Besides the various posts of Arthur Silber are this from Glenn Greenwald and this over at Crooks & Liars. The sum total of these posts is to dampen liberal and progressive enthusiasm for a chiange in the atmosphere of Washington. Based upon the idea that Cheney is somehow the dark and sinister puppetmaster of George Bush and his Administration, we are to believe that the Executive Branch will continue to operate as it has for the past five-and-a-half years, without regard to Constitutional checks on executive authority and the requirements of legislative oversight. In other words, these articles are suggesting, the election of a Democratically controlled Congress, and perhaps the most liberal Congress since the mid-1960's, if not since the New Deal, is meaningless because a member of the Administration holds the view that Presidential power, and Executive privilege trumps Congressional power. If so, why did we all work so hard, insist on getting out the vote, and celebrate when the change came?

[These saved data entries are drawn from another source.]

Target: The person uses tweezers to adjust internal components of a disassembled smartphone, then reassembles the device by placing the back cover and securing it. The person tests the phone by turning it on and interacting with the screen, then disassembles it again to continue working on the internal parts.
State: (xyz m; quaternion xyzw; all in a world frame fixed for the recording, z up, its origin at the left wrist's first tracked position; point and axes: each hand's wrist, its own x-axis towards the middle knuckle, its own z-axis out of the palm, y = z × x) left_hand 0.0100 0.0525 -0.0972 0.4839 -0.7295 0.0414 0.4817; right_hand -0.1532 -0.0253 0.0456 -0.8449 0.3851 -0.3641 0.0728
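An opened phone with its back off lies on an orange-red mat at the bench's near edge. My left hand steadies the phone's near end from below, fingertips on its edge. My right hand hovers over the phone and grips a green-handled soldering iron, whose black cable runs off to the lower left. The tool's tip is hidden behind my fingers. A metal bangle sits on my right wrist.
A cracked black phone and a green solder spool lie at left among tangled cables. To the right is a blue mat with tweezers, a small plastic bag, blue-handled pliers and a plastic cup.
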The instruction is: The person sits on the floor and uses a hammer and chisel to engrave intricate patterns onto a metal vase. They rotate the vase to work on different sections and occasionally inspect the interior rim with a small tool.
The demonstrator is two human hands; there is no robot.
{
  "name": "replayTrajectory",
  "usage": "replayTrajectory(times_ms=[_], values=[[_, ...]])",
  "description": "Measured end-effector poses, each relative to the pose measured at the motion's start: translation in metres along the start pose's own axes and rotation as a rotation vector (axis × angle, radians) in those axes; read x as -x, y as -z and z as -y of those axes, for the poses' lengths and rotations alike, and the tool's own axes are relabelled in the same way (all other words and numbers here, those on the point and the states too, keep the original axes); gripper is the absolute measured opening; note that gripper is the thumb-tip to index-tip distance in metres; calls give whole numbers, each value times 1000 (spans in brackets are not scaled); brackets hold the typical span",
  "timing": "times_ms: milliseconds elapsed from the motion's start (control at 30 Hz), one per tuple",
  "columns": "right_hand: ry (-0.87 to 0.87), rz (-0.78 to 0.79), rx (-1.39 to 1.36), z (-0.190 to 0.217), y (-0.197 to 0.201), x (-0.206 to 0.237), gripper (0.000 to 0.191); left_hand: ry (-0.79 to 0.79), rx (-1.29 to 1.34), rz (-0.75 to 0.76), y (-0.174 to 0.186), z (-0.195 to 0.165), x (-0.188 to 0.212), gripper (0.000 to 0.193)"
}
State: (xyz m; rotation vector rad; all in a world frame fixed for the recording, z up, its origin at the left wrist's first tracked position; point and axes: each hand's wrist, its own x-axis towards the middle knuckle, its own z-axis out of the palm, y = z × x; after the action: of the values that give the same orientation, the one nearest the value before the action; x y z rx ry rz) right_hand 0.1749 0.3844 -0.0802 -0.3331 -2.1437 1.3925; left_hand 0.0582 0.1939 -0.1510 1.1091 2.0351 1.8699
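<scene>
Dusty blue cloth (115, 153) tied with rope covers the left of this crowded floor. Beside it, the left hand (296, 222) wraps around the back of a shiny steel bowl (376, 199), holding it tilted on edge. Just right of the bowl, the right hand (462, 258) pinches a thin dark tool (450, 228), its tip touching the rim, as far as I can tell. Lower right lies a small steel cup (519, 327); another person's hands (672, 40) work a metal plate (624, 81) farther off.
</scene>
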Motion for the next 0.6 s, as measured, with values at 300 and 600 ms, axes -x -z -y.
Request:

Are we or are we not a democratic Republic? Do we operate under a rule of law or not? Was the exercise of the franchise irrelevant or not? We either accept that we have power now, and use that power towards the ends the electorate desires, or we crumple under the onslaught of Dick Cheney and his barking-cat mentality. I am, frankly, sick unto death of the fear so many have of this man. If indeed the Administration follows his lead and refuses to cooperate with any investigation or oversight COngress conducts, it will only succeed in hastening the day when impeachment proceedings arrive; we should not shirk our duty simply because, as of now, there seems little support for it. Provoking a Constitutional crisis is just the sort of thing holding Cheney's line will accomplish.
Or, we can accept the premise that the Executive will refuse to cooperate, and the Congressional Democrats will accede. If they do so, then the voters' trust in them was misplaced, and all the pundits in Washington - who have a record of spectacular error - may actually be correct about something.
In either case, we will still be faced with the question that titles this post? Do elections matter? If we are willing to grant that they do, part of that includes the part we must play in insisting the Democrats do the job they were elected to do. To quote Donald Rumsfeld (of all people), Democracy is hard. It isn't enough to just stick these folks in office and hope for the best. If they start to flag under the strain, we need to be their spines.
If, however, we stand trembling before Cheney like we were on a hunting trip with him, then I guess the Constitution really is dead. If we put the person in office above the laws surrounding that office, we are a monarchy, or a dictatorship, or anything but the Republic we used to be. That failure, however, will rest with us. Not with the Democrats in office, who are ony as strong as the support they get from the voters.
We have to act as if elections matter. If need be, we need to teach Dick Cheney and George Bush and Alberto Gonzalez and Condoleeza Rice and John Yoo and all the rest of them that elections matter, even when they don't go the way they might like.